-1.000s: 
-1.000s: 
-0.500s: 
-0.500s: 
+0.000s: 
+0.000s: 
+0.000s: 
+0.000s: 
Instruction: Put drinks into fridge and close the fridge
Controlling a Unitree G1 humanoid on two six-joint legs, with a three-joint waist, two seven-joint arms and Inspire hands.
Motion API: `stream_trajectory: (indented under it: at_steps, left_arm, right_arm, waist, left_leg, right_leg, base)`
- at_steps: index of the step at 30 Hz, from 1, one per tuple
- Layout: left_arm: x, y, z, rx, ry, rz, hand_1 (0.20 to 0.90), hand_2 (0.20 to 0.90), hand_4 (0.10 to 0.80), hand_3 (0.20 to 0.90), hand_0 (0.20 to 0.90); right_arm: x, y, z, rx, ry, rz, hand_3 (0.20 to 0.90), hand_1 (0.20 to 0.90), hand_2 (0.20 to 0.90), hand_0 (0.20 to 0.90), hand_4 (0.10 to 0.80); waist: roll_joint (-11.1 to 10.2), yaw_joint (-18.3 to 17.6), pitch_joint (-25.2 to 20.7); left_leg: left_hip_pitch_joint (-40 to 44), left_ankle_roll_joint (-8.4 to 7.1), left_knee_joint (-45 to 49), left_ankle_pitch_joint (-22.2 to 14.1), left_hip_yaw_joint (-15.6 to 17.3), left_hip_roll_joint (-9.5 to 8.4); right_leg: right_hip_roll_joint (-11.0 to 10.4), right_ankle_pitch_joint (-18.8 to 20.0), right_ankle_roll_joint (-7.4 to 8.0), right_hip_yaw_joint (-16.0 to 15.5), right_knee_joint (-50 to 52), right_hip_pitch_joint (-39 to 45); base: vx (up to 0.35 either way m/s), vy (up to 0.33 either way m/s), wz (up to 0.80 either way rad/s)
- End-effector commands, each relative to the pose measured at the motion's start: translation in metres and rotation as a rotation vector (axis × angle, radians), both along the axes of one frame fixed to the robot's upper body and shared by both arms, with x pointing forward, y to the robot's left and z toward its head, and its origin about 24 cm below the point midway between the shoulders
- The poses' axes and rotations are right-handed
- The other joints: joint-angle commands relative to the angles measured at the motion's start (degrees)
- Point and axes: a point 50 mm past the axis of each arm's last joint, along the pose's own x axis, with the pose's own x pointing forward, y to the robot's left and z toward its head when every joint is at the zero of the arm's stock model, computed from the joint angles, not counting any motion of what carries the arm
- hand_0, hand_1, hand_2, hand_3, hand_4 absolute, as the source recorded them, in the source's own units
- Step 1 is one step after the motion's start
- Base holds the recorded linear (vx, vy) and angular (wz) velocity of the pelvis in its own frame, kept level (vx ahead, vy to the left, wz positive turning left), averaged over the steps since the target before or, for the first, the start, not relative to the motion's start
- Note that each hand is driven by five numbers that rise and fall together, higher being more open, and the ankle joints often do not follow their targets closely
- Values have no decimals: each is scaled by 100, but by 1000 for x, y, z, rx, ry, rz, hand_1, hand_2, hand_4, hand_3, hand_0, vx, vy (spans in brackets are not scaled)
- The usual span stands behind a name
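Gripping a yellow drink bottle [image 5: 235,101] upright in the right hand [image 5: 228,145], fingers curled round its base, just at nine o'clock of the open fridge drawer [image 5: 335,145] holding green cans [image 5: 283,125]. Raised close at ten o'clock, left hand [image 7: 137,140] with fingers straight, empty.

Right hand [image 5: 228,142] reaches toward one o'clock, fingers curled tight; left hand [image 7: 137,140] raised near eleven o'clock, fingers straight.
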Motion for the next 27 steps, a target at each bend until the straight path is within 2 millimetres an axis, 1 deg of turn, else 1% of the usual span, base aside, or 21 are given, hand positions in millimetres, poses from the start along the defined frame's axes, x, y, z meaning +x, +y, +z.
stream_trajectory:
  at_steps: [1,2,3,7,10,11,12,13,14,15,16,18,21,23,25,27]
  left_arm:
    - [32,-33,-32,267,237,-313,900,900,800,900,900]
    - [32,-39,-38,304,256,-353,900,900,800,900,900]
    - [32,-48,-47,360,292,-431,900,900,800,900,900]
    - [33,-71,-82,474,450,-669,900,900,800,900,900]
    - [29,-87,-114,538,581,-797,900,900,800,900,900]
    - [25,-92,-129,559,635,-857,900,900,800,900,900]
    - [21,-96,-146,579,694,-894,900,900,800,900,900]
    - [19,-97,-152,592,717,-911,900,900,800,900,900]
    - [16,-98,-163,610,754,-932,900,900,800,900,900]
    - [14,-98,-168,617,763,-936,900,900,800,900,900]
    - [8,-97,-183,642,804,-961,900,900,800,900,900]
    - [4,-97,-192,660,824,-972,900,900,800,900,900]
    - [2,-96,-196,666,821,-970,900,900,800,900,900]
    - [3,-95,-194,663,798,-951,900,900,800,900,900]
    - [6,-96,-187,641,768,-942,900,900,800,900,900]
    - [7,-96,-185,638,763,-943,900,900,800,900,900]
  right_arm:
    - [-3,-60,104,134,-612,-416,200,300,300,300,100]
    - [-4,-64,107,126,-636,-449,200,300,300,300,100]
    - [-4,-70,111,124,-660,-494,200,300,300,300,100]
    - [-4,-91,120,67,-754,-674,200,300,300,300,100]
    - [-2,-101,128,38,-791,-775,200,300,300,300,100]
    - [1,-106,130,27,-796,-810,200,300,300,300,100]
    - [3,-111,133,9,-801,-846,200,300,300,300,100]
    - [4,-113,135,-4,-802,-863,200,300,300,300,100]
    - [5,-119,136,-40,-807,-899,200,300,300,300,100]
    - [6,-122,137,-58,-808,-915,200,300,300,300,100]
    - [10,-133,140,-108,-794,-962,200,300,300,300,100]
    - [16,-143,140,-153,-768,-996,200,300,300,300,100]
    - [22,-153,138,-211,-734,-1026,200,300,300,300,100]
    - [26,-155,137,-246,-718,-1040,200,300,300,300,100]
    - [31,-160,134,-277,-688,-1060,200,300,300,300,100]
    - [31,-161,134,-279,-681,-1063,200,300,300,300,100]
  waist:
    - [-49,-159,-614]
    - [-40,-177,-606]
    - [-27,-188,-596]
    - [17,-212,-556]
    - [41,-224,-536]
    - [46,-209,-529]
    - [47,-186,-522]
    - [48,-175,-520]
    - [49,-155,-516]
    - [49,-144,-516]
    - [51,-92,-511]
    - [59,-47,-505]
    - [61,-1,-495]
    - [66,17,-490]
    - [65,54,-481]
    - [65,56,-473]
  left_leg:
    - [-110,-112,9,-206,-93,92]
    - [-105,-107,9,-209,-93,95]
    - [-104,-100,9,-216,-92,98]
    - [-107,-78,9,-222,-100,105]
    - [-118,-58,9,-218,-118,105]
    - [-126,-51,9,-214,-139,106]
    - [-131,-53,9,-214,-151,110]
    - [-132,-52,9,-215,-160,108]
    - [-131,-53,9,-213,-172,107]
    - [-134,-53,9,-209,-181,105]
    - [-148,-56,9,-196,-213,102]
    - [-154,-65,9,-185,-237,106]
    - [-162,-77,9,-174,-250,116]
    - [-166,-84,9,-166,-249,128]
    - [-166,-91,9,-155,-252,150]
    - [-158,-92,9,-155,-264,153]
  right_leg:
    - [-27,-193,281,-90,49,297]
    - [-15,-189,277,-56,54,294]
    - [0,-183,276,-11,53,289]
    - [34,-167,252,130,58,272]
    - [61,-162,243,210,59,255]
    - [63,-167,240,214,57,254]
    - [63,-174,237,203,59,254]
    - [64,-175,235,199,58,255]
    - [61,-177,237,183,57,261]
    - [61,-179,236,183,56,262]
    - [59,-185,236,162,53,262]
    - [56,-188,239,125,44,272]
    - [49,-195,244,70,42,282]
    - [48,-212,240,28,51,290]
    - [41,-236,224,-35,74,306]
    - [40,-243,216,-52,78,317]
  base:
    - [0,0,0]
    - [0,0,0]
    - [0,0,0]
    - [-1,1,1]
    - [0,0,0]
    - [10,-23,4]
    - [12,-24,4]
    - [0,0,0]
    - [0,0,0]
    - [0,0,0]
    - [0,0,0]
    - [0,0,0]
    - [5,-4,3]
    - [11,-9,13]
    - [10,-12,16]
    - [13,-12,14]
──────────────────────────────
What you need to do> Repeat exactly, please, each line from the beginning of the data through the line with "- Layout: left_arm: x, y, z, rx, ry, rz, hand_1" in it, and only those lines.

Expected answer>
-1.000s: 
-1.000s: 
-0.500s: 
-0.500s: 
+0.000s: 
+0.000s: 
+0.000s: 
+0.000s: 
Instruction: Put drinks into fridge and close the fridge
Controlling a Unitree G1 humanoid on two six-joint legs, with a three-joint waist, two seven-joint arms and Inspire hands.
Motion API: `stream_trajectory: (indented under it: at_steps, left_arm, right_arm, waist, left_leg, right_leg, base)`
- at_steps: index of the step at 30 Hz, from 1, one per tuple
- Layout: left_arm: x, y, z, rx, ry, rz, hand_1 (0.20 to 0.90), hand_2 (0.20 to 0.90), hand_4 (0.10 to 0.80), hand_3 (0.20 to 0.90), hand_0 (0.20 to 0.90); right_arm: x, y, z, rx, ry, rz, hand_3 (0.20 to 0.90), hand_1 (0.20 to 0.90), hand_2 (0.20 to 0.90), hand_0 (0.20 to 0.90), hand_4 (0.10 to 0.80); waist: roll_joint (-11.1 to 10.2), yaw_joint (-18.3 to 17.6), pitch_joint (-25.2 to 20.7); left_leg: left_hip_pitch_joint (-40 to 44), left_ankle_roll_joint (-8.4 to 7.1), left_knee_joint (-45 to 49), left_ankle_pitch_joint (-22.2 to 14.1), left_hip_yaw_joint (-15.6 to 17.3), left_hip_roll_joint (-9.5 to 8.4); right_leg: right_hip_roll_joint (-11.0 to 10.4), right_ankle_pitch_joint (-18.8 to 20.0), right_ankle_roll_joint (-7.4 to 8.0), right_hip_yaw_joint (-16.0 to 15.5), right_knee_joint (-50 to 52), right_hip_pitch_joint (-39 to 45); base: vx (up to 0.35 either way m/s), vy (up to 0.33 either way m/s), wz (up to 0.80 either way rad/s)

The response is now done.